In Partnership with Shure
It almost feels like a band as huge as Cold Chisel should be immortal. They’ve had a long career – 50 years to be exact – which is being marked by their 50th anniversary tour later this year.
But in late 2023, the idea of mortality became all too real when Cold Chisel’s legendary frontman, Jimmy Barnes, faced a health scare that brought the band’s journey and brotherhood into sharp focus.
In the latest episode of ‘Behind The Rolling Stone Cover’, sponsored by Shure, Rolling Stone AU/NZ Editor-in-Chief Poppy Reid sat down with Cold Chisel’s members – Barnes, Ian Moss, Don Walker, and Phil Small – to hear the story firsthand, and find out how the iconic singer is doing now.
It was November 2023 when Barnes’s health took a dramatic turn.
“It was pretty shocking for me,” he recalls. “It sort of happened suddenly in November, but the good thing [was] I was really healthy at the time. It was probably the fittest I had been for about 30 years.” His active lifestyle, which included training and swimming, made the sudden decline even more unexpected. A severe staph infection in his blood led to emergency open-heart surgery.
“Within a week, I was having open-heart surgery. It was like a seven-hour major surgery. It was almost like a transplant. It was serious,” Barnes shares in the episode. “For a while there, I didn’t think I was going to make it. Thanks to our incredible healthcare system and the incredible doctors that looked after me at St. Vincent’s, I’m alive.”
The experience was a wake-up call, underscoring the importance of not taking anything for granted. “I want to do all the things that mean a lot to me. I don’t want to put them off in case we don’t get a chance to do them. And that includes playing with my best friends,” Barnes says.
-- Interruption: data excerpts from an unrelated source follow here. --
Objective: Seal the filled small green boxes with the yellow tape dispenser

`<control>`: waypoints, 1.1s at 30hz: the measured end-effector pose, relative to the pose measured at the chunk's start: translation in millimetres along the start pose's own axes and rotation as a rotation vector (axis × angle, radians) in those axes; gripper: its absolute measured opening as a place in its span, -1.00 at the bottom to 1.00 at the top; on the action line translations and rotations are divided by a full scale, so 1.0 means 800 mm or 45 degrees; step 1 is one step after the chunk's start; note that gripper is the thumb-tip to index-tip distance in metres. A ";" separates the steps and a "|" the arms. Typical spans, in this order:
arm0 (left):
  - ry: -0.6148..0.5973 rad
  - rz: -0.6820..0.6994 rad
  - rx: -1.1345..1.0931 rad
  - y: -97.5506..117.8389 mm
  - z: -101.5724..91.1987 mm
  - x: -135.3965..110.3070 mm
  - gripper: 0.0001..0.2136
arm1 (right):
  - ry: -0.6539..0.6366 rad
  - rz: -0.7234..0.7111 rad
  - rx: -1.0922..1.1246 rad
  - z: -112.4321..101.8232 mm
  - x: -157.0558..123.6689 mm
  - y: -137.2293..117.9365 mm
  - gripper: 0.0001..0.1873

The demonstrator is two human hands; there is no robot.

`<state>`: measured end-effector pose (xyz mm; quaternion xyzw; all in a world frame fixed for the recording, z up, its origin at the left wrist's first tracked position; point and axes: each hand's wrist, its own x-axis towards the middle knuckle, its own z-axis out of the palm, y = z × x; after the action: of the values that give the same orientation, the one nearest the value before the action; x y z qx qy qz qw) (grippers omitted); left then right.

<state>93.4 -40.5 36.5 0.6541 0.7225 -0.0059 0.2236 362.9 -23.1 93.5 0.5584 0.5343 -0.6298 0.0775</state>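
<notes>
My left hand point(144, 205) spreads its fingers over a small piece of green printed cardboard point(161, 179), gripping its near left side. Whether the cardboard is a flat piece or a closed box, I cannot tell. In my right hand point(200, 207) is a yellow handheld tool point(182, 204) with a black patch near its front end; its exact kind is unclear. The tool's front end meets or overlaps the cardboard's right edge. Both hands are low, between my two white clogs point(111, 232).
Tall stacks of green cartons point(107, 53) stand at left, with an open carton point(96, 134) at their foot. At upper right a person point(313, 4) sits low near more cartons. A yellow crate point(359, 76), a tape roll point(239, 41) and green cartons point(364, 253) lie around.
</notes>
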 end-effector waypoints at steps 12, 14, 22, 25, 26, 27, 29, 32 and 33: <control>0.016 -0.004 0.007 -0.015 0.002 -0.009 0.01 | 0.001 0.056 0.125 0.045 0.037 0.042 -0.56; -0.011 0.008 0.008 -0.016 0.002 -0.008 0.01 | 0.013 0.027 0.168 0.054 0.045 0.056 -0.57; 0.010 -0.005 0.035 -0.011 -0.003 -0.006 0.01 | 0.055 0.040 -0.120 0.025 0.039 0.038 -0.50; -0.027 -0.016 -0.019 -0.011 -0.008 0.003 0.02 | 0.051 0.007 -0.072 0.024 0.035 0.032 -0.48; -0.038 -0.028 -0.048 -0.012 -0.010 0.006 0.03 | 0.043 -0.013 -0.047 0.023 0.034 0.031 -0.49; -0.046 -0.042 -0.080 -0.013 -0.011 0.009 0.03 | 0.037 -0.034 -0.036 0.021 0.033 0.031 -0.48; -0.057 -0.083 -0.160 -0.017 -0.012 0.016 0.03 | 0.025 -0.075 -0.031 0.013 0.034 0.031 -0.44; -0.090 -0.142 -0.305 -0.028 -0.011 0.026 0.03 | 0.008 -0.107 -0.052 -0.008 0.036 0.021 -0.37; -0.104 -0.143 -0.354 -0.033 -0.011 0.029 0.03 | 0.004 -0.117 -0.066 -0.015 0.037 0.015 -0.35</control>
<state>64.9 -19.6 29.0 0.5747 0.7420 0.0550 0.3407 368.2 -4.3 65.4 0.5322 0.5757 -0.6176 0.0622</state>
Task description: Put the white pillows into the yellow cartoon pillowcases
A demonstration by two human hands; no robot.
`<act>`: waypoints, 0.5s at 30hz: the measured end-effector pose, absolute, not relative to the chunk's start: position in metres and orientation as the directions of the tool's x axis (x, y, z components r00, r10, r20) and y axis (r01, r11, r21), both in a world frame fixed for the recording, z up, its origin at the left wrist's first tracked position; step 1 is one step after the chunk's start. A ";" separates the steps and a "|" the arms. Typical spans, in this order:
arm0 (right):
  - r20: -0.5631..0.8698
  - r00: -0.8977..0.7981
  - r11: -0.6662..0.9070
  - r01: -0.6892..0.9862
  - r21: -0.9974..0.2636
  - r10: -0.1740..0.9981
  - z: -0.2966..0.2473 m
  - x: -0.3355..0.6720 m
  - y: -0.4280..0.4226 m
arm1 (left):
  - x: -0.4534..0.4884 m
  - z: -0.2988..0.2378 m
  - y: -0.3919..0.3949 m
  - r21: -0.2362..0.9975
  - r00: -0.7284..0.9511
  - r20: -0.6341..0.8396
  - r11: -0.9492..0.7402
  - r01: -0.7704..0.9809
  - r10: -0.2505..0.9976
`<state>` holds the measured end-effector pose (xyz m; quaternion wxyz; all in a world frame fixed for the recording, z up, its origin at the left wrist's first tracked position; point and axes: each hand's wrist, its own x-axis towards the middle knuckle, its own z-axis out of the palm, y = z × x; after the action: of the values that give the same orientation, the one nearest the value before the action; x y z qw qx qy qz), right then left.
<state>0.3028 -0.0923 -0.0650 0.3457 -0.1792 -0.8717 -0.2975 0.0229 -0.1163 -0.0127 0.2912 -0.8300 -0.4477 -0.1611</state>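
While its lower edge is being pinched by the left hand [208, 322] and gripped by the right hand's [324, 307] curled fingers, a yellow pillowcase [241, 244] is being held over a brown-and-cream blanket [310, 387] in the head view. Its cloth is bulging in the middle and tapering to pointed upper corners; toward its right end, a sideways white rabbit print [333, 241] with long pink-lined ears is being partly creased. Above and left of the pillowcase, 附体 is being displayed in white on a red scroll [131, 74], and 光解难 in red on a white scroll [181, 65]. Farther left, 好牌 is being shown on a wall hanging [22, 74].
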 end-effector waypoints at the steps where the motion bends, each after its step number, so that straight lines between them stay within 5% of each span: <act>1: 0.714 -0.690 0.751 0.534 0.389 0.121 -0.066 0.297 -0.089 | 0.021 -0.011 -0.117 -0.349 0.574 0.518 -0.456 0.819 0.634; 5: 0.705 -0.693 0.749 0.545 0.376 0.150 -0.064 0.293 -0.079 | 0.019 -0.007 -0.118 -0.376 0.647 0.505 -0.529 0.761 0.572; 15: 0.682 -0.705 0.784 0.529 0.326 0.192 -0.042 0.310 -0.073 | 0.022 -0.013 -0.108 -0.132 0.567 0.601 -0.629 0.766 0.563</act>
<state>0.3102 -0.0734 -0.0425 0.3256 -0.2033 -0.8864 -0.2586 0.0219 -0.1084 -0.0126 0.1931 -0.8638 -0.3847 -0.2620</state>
Looking ahead, Barnes is feeling excited and ready for their Big 50 tour, celebrating fifty years of Cold Chisel. “At our age, we’ve got to be really focused and ready. That’s what we’re prepping to do now. I want these shows to be the best shows I’ve ever done,” he tells Reid.
It’s a time of reflection for the band.
Celebrating such a big milestone brings up many emotions, especially when they think about going on tour without drummer Steve Prestwich, who passed away in 2011. “There’s still a shock that just didn’t expect one of us would not be here,” Moss says in the podcast episode.
“I mainly just enjoy that we’re still here and still able to do it and still willing to do it.”